Receiving: photos from others are received via MMS, email, download, ...
Combining: Photos from own and different sources are selected and reused for services like T-Shirt, Mugs, mouse pads, photo albums, collages, ...

For this metadata plays a central role at all times and places of the social life of our photos.

4. The multimedia semantics interoperability problem

4.1. Different levels and types of metadata for photos

The problem we have here that metadata these days are a precious asset for interesting services on top of a photo collection, however is created and enhanced by different tools and systems and follows different standards and representations. Even though there are many tools and standards around that aim to capture and maintain this metadata, they are not necessarily interoperable. So on a technical level we have the problem of a common representation of metadata that is helpful and relevant for photo management, sharing and reuse. Metadata an end user typically gets in touch with are descriptive metadata that stem from the context of the photo. At the same time, in more than a decade many results in multimedia analysis have been achieved to extract many different valuable features from multimedia content. For photos for example, this includes color histograms, edge detection, brightness, texture and so on. With MPEG-7 a very large standard has been developed that allows to describe these features in a metadata standard and exchange content and metadata with other applications. However, both the size of the standard but also the many optional attributes in the standard have lead to a situation in which MPEG-7 is used only in very specific applications and has not been achieved as a world wide accepted standard for adding (some) metadata to a media item.
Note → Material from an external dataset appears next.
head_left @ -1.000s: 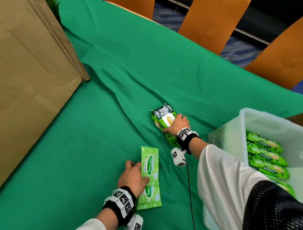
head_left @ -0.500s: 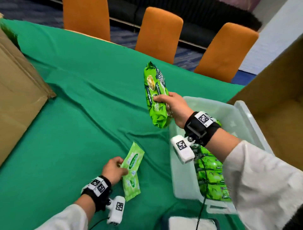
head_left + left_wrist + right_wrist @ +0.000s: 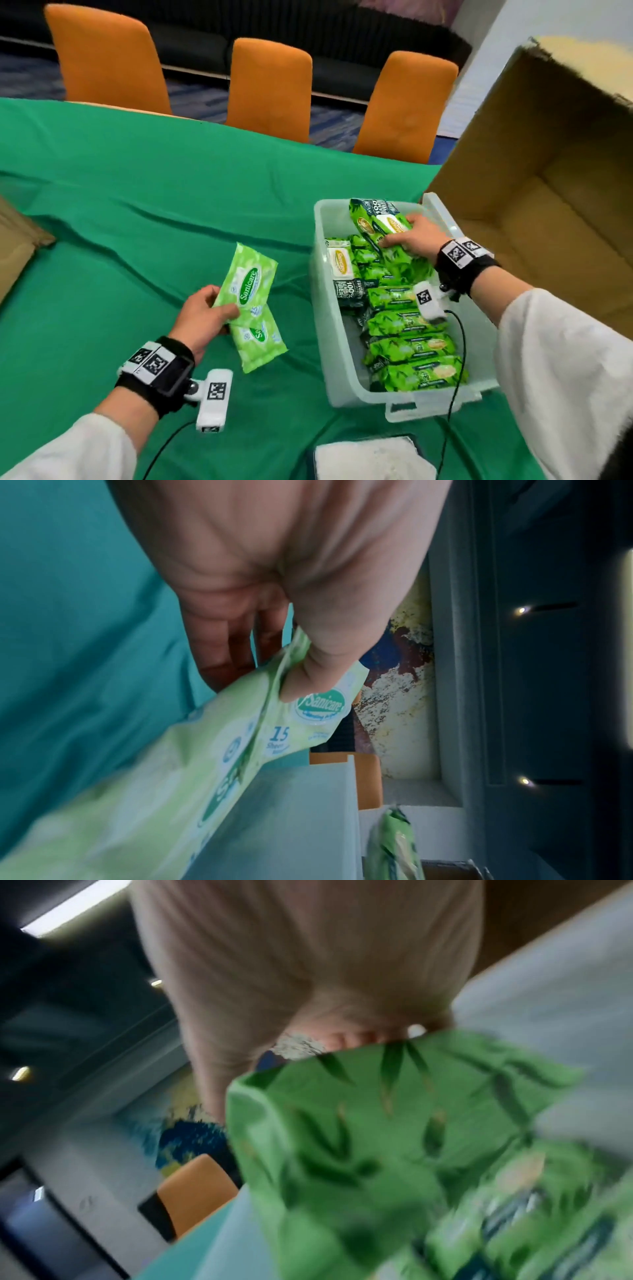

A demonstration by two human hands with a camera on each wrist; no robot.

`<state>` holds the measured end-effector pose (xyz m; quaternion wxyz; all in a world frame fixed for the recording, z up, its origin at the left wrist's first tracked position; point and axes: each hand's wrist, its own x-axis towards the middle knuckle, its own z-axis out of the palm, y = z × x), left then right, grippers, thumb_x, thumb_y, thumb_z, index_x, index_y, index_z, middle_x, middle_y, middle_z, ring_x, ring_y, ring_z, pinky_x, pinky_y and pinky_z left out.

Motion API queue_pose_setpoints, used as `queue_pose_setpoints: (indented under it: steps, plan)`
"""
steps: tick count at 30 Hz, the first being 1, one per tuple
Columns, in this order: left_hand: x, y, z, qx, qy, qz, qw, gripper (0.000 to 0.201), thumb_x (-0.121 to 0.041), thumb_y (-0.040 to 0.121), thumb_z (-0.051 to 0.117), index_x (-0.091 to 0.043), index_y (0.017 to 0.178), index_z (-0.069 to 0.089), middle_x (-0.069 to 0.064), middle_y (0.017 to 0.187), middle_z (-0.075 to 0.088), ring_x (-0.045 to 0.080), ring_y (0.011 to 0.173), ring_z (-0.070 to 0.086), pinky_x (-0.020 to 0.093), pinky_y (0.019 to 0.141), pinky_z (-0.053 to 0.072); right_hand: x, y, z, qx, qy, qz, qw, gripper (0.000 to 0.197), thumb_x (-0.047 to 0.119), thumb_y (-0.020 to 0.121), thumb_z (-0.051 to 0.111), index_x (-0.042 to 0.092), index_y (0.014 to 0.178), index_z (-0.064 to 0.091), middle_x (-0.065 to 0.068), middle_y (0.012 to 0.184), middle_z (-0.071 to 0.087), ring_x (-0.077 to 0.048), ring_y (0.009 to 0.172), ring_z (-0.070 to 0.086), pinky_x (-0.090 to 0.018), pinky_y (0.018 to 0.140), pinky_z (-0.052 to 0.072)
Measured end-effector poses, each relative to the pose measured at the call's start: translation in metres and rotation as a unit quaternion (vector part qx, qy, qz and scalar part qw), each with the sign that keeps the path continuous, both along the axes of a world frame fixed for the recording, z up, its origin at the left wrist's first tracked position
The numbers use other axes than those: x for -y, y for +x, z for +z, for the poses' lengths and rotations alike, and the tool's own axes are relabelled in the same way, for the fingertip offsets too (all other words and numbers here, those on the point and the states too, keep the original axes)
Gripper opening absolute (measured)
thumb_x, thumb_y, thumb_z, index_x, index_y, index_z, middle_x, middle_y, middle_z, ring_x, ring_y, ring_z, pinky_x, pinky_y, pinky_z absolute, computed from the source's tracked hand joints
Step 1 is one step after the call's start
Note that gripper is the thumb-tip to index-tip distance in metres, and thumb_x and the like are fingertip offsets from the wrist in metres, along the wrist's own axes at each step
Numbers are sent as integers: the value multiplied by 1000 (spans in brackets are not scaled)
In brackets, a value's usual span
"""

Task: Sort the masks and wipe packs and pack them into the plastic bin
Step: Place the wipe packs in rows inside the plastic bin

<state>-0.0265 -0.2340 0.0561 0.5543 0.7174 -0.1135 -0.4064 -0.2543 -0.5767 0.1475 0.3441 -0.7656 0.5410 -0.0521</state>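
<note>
Two light-green Sanicare wipe packs [image 3: 251, 301] were pinched in my left hand [image 3: 202, 317], thumb on top and fingers beneath, held above the green tablecloth [image 3: 137, 192] just left of the plastic bin [image 3: 320, 308]. My right hand [image 3: 416, 236] gripped a dark-green wipe pack [image 3: 380, 222], fingers curled round its edge, inside the bin's far end. It lay tilted on the row of packed wipe packs [image 3: 407, 346] filling the bin. An open cardboard box [image 3: 548, 171] stood just beyond the bin.
</note>
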Motion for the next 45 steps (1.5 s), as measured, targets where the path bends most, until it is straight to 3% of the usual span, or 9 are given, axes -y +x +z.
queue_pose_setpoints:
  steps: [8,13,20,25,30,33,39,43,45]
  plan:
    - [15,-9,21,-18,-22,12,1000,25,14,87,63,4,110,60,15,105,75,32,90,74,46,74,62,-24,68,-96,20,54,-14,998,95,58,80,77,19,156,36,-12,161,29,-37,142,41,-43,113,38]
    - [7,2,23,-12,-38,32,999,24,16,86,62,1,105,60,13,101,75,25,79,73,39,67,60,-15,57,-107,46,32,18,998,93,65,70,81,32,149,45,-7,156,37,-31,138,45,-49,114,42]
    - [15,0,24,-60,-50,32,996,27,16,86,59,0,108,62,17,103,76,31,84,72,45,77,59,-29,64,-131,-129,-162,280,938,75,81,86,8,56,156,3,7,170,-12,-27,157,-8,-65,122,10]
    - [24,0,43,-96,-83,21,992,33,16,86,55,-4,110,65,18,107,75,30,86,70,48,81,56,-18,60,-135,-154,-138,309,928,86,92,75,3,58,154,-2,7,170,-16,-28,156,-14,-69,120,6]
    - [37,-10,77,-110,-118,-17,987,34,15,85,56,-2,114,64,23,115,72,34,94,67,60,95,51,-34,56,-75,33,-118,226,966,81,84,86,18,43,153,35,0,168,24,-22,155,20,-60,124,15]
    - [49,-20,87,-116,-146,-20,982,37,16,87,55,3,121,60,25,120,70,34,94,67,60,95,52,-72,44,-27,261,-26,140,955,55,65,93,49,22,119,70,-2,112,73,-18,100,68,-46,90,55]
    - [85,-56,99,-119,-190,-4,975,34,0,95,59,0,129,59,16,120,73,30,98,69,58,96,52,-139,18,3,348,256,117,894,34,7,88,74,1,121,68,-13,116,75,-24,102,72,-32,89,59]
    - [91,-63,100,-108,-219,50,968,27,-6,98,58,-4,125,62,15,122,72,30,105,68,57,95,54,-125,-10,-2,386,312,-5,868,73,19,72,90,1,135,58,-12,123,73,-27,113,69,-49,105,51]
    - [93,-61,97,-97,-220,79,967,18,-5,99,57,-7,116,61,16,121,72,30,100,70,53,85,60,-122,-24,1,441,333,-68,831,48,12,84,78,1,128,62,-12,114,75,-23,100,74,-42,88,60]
Especially in the area of personal media, in the same fashion as in the tagging scenario, a small but comprehensive shareable and exchangeable description scheme for personal media is missing.

4.2. Different standards for photo metadata and annotations

What is needed is a machine readable description that comes with each photo that allows a site to offer valuable search and selection functionality on the uploaded photos. Even though approaches for Photo Annotation have been proposed they still do not address the wide range of metadata, annotations that could and should be stored with an image in a standardized fashion.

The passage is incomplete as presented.